Terrorismo afasta turistas e atinge política e economia da Turquia
Dois jovens se amontoam entre as centenas de pessoas diante da casa noturna Reina, em Istambul, durante as homenagens às 39 vítimas de um atentado no Ano-Novo. Eles vestem dólmãs de cozinheiro e se cobrem com as bandeiras da Turquia.
Ambos vieram de Bursa, a 150 quilômetros dali, para se manifestar sobre uma catástrofe que já anunciam: o colapso do setor turístico.
O escoamento de estrangeiros é uma das consequências mais imediatas da série de ataques sofridos pela Turquia no último ano, como a explosão próxima a um estádio em 10 de dezembro, que matou 45, e o ataque ao clube durante a virada do ano.

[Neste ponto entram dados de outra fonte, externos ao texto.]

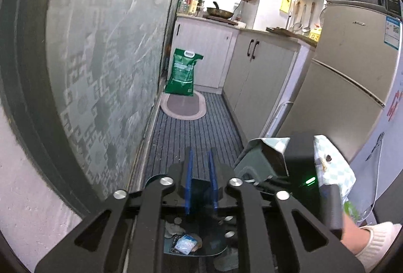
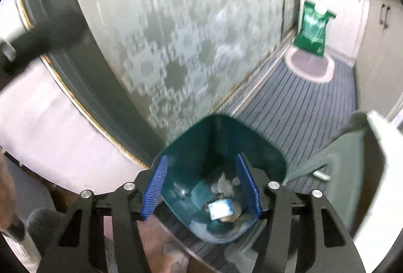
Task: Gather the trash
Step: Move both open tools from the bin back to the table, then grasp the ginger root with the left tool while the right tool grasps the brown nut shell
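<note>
Trash: a blue-and-white packet [image 2: 221,208] and crumpled grey scraps [image 2: 223,184] lie at the bottom of the bin, the packet nearest to me.
Bin: the teal bin [image 2: 226,132] stands on the striped floor [image 2: 302,101], just beside the frosted glass door [image 2: 176,46]. I look straight down into its open mouth.
Right jaws: my right gripper [image 2: 201,162] hangs above the bin with its blue pads [image 2: 153,187] well apart. Nothing is between them, and the packet shows in the gap far below.
Left jaws: my left gripper [image 1: 200,154] has its pads only narrowly apart. A slim gap shows between them and they clamp nothing. The bin and its trash peek out underneath its black arms.
Left-hand view, right side: the other gripper's black body with a green light is close by, with a hand in a white cuff [image 1: 372,237] behind it.
Grey-green piece: a flat grey-green part [image 2: 337,154] sits to the right of the bin. I cannot tell what it is.
Far end: a green sack [image 1: 183,71] stands upright on an oval mat [image 1: 183,109] against white cabinets.
Right wall: cupboards [image 1: 259,76] and a fridge [image 1: 352,76] run along it, well apart from the bin.
Sharpness: my right view is blurred, so small scraps are hard to name.
</note>
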The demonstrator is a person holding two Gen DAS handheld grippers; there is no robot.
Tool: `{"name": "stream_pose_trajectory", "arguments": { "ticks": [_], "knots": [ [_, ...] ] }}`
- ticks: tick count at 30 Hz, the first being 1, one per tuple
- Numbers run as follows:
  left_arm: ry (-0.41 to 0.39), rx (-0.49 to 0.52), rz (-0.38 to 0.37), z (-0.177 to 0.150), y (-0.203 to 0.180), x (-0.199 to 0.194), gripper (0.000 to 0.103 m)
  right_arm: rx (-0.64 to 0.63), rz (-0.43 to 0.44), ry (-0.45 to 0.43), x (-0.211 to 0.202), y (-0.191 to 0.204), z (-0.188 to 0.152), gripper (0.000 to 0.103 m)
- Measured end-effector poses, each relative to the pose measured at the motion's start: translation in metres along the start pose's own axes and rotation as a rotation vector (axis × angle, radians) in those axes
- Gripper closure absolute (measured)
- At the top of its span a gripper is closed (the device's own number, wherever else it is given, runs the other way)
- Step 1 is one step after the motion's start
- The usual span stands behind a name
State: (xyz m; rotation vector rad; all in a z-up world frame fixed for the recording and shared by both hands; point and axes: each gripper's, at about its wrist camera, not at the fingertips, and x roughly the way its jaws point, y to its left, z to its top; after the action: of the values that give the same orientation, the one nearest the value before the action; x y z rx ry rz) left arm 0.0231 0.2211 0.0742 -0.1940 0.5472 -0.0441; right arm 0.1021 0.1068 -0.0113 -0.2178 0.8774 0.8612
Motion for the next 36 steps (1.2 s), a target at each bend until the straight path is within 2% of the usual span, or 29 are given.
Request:
{"name": "stream_pose_trajectory", "arguments": {
  "ticks": [7, 12, 21, 26, 36],
  "knots": [
    [0.014, 0.052, -0.057, 0.002, -0.049, 0.019, 0.07, 0.033, -0.083, -0.12, -0.067, -0.046, 0.006, 0.05],
    [0.047, 0.099, -0.113, -0.004, -0.095, 0.04, 0.06, 0.08, -0.175, -0.151, -0.098, -0.093, -0.005, 0.05],
    [0.14, 0.165, -0.226, -0.025, -0.178, 0.086, 0.058, 0.209, -0.319, -0.162, -0.145, -0.184, -0.042, 0.05],
    [0.18, 0.191, -0.254, -0.036, -0.213, 0.109, 0.058, 0.25, -0.373, -0.153, -0.163, -0.213, -0.066, 0.05],
    [0.257, 0.235, -0.283, -0.063, -0.269, 0.156, 0.058, 0.28, -0.377, -0.086, -0.172, -0.253, -0.104, 0.05]
  ]
}}
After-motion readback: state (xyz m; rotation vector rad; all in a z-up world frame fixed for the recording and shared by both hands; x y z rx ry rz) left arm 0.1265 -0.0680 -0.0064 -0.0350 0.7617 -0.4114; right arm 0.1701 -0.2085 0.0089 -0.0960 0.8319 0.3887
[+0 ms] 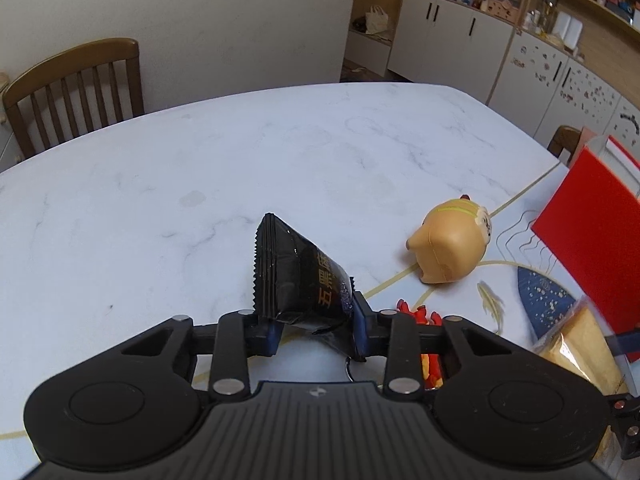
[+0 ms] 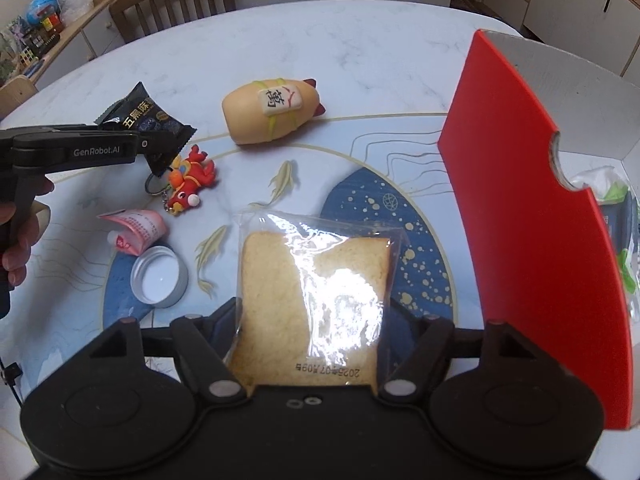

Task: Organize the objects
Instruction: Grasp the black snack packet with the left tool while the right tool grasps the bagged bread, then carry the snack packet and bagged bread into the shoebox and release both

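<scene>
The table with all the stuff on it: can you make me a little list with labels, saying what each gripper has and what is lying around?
left gripper: fingers shut on the black snack packet
right gripper: bagged bread slice between its fingers, gripped
table: white marble look, with a blue patterned mat
lying loose: tan squishy toy, red dragon keychain, pink sachet, round metal lid
red box: stands open on the right, packets inside
behind: wooden chair, cupboards

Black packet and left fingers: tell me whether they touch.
Touching. In the left wrist view both blue fingers press the black packet, which sticks up between them.
</scene>
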`<control>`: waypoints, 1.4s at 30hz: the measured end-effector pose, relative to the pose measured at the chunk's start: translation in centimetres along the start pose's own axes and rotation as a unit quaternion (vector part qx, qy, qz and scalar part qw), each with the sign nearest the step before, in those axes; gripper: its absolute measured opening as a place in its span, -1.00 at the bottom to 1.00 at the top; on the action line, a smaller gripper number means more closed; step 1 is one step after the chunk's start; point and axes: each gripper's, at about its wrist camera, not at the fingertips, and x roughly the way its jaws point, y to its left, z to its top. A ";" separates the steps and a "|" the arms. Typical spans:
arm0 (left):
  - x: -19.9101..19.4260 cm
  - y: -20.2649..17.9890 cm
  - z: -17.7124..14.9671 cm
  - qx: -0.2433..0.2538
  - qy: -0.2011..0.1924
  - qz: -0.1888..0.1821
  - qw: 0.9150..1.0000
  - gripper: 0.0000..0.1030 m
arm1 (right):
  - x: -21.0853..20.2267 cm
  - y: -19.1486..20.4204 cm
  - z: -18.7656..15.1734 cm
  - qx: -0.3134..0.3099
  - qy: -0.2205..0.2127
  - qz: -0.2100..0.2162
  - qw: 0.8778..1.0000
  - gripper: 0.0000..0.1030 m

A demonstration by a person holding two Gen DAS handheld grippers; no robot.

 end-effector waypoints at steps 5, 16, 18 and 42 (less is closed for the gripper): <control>-2.0 0.1 0.2 -0.021 -0.006 -0.004 1.000 -0.47 | -1.9 -0.1 -0.4 -0.006 -0.012 0.015 1.000 0.41; -8.3 -2.9 0.0 -0.010 -0.018 -0.032 0.999 -0.49 | -7.5 -1.7 -1.2 -0.014 -0.050 0.046 0.998 0.40; -9.4 -4.1 0.0 -0.001 -0.017 -0.037 0.999 -0.49 | -8.5 -2.3 -1.3 -0.015 -0.055 0.051 0.997 0.41; -12.1 -23.7 2.1 0.064 0.007 -0.140 0.988 -0.49 | -15.2 -17.1 -0.2 0.006 -0.095 0.032 0.995 0.41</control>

O golpe à economia atinge também a política e pode resultar, para analistas, em um governo ainda mais rígido.
Yasin Akgul-1º.jan.2017/France Presse | ||
Um policial atua nos arredores da casa noturna Reina, em Istambul, onde 39 foram mortos no Ano Novo |
"Queremos mostrar que esse não foi apenas um ataque contra um clube, mas contra todo o país", diz à Folha Muhammed Saskin, 18, estudante de hotelaria e cozinheiro. Os atentados fazem com que a Turquia não pareça segura, prejudicando o setor, diz ele.
Dados do Ministério do Turismo indicam que o número de estrangeiros visitando a Turquia caiu 30,8% durante os 11 primeiros meses de 2016 em comparação com o mesmo período de 2015.

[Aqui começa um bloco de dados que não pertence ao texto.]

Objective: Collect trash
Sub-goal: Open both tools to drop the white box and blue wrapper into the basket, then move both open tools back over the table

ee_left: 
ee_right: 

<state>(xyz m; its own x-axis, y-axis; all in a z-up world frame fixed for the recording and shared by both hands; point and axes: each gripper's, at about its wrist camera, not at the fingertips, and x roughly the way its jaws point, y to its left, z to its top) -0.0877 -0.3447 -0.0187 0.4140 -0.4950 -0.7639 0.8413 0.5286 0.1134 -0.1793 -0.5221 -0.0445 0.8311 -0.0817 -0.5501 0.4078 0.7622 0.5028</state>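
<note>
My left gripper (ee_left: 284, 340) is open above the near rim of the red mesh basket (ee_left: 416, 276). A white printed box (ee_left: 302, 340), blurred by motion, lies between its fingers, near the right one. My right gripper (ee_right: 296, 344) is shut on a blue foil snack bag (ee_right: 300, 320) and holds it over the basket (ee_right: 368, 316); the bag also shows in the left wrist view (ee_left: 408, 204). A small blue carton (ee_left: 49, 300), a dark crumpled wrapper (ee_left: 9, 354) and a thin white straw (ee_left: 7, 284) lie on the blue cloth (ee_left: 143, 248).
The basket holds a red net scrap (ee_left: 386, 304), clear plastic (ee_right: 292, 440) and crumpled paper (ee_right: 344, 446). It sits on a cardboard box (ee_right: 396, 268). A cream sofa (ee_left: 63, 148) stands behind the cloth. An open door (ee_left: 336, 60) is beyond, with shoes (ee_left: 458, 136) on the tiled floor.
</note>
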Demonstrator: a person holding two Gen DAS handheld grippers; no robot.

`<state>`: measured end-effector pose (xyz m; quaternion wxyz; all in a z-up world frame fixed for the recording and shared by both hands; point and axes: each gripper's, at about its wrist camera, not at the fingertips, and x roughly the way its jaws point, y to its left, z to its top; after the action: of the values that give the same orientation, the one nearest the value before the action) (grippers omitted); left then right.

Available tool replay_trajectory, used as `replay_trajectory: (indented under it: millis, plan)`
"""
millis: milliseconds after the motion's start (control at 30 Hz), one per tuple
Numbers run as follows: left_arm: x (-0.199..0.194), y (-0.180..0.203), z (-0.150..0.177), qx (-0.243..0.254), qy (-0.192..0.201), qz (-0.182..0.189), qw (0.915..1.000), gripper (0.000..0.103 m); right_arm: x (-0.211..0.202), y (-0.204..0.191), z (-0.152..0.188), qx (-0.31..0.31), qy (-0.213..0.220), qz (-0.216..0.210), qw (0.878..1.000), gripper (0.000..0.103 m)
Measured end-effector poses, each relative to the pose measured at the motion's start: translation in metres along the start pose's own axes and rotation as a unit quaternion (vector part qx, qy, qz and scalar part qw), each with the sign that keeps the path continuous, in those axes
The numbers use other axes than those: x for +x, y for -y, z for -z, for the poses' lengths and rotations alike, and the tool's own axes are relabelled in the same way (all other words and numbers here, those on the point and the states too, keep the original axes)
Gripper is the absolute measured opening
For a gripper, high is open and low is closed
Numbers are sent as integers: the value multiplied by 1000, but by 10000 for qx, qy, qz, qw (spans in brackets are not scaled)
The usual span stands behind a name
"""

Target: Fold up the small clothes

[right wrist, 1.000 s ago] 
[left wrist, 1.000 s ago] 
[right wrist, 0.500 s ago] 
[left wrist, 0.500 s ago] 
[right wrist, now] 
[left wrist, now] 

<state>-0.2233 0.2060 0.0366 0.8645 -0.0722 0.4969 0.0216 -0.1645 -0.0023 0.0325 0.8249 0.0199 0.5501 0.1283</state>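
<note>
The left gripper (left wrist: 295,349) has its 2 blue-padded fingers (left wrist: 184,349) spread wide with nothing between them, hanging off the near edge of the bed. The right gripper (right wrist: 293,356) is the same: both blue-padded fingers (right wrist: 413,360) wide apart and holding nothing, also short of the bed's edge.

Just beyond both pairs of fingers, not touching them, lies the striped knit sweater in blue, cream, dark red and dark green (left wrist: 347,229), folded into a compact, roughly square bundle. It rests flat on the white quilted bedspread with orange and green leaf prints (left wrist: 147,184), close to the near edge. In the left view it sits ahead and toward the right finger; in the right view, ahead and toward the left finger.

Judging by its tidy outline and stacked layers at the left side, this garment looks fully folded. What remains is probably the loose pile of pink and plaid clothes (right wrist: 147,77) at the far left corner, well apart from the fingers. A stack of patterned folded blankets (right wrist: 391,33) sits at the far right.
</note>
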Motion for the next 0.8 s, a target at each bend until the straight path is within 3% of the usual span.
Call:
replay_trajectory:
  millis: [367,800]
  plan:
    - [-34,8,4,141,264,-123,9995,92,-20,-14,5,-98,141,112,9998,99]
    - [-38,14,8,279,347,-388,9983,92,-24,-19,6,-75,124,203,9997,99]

O número de turistas russos caiu 77,3%. Turquia e Rússia tiveram atritos diplomáticos em 2015, mas recentemente restauraram laços.

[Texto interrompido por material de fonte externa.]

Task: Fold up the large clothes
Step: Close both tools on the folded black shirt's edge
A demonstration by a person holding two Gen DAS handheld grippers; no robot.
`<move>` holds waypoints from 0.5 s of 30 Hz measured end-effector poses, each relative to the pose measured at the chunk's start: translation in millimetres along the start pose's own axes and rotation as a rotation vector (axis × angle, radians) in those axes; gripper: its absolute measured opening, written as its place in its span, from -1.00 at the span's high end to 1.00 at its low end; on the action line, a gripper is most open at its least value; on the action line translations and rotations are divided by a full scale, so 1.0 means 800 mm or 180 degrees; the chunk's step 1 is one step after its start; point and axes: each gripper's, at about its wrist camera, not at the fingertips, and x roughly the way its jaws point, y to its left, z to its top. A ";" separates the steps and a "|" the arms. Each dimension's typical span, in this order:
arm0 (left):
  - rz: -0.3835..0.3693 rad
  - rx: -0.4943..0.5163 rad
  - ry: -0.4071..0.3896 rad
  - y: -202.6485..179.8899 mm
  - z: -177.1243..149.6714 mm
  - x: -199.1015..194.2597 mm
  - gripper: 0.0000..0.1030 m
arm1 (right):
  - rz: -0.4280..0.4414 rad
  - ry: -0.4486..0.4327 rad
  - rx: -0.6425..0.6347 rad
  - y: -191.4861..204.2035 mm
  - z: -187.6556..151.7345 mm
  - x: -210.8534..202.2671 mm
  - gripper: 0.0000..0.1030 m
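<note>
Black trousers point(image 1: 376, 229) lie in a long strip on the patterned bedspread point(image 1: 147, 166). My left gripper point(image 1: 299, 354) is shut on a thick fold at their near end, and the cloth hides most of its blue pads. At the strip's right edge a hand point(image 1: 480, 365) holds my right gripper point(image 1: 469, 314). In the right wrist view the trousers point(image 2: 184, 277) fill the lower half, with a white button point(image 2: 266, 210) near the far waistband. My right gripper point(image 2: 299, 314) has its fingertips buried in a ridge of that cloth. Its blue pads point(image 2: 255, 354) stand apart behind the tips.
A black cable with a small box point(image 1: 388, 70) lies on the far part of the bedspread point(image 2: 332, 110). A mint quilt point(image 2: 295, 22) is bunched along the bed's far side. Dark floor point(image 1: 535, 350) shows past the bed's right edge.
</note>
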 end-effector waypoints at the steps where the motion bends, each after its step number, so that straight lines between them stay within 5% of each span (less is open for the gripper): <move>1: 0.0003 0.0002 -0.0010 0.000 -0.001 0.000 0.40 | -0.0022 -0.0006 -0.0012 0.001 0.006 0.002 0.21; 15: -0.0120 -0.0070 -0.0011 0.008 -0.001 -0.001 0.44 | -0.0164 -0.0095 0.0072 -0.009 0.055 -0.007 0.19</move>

A crise é visível. Pontos turísticos estavam vazios na terça-feira (3). Istambul é popular entre os turistas por cenários como a Basílica de Santa Sofia e o Palácio Topkapi.
Nacionalidades de turistas estrangeiros na Turquia entre 2014 e 2016 - Jan. a nov., em milhões
As estatísticas preocupam o setor e motivaram a manifestação em solidariedade às vítimas. Saskin diz que soube da homenagem via colegas e viajou a Istambul vestindo a roupa de trabalho.
CONSPIRAÇÃO
O ano foi, para o colunista turco Mustafa Akyol, desastroso. "Foi um ano ruim, ruim, ruim", diz, citando os ataques terroristas, a tentativa de golpe militar em julho e o colapso da economia.
Mas, ao contrário de momentos anteriores da história turca, quando as agruras econômicas fortaleceram alternativas políticas, a crise atual deve consolidar o governo do presidente Recep Tayyip Erdogan, afirma.
"O Estado tem propagado a ideia de que a crise econômica é uma conspiração contra a Turquia. Muitas pessoas acreditam nessa narrativa, o que pode incrementar o apoio dentro de sua base."
O momento político também favorece Erdogan, após o golpe frustrado. "Ele nunca esteve tão popular", afirma Akyol.
"O golpe deu a impressão de que há forças sinistras tentando derrubar o presidente e de que é preciso se unir contra essas forças."
Os repetidos atentados têm um efeito semelhante. A Folha encontrou o juiz aposentado Izzet Dogan assinando um livro de condolências diante do clube noturno Reina. Ele escreveu:
"Os autores do ataque são inimigos da esperança. A violência e o sangue nunca são o suficiente para eles."
Apesar de reconhecer que houve falhas no aparato de segurança, debilitado pela demissão de milhares de servidores públicos, Dogan diz também que falta solidariedade do público a Erdogan. "Se nos uníssemos, seria mais fácil para o governo lidar com essa crise", afirma.
RESPONSABILIDADE
Por outro lado, diz o parlamentar Baris Yarkadas, o público está se cansando da crescente instabilidade. A participação da Turquia no conflito sírio e sua campanha contra militantes curdos são vistos como catalisadores da crise na segurança.
Yarkadas, da sigla de oposição CHP (Partido Republicano do Povo, centro-esquerda), é membro do comitê de segurança no Parlamento.
"O governo espera mais e mais ataques, e a população está ciente de que o país está em conflito", diz. "Mas o Estado não tem uma política para garantir a segurança."
Nesse sentido, Kamal Kiliçdaroglu, líder do CHP, acusou o governo de ser responsável pelo aumento dos ataques e pediu que renuncie devido às 39 mortes na Reina.
Kiliçdaroglu afirmou que ninguém no governo assume a responsabilidade ou atua para prevenir novas ações.
"As pessoas estão em choque, tentando entender o que houve", diz Yarkadas. "Já o governo tenta manipular o público pela mídia estatal dizendo não ter culpa."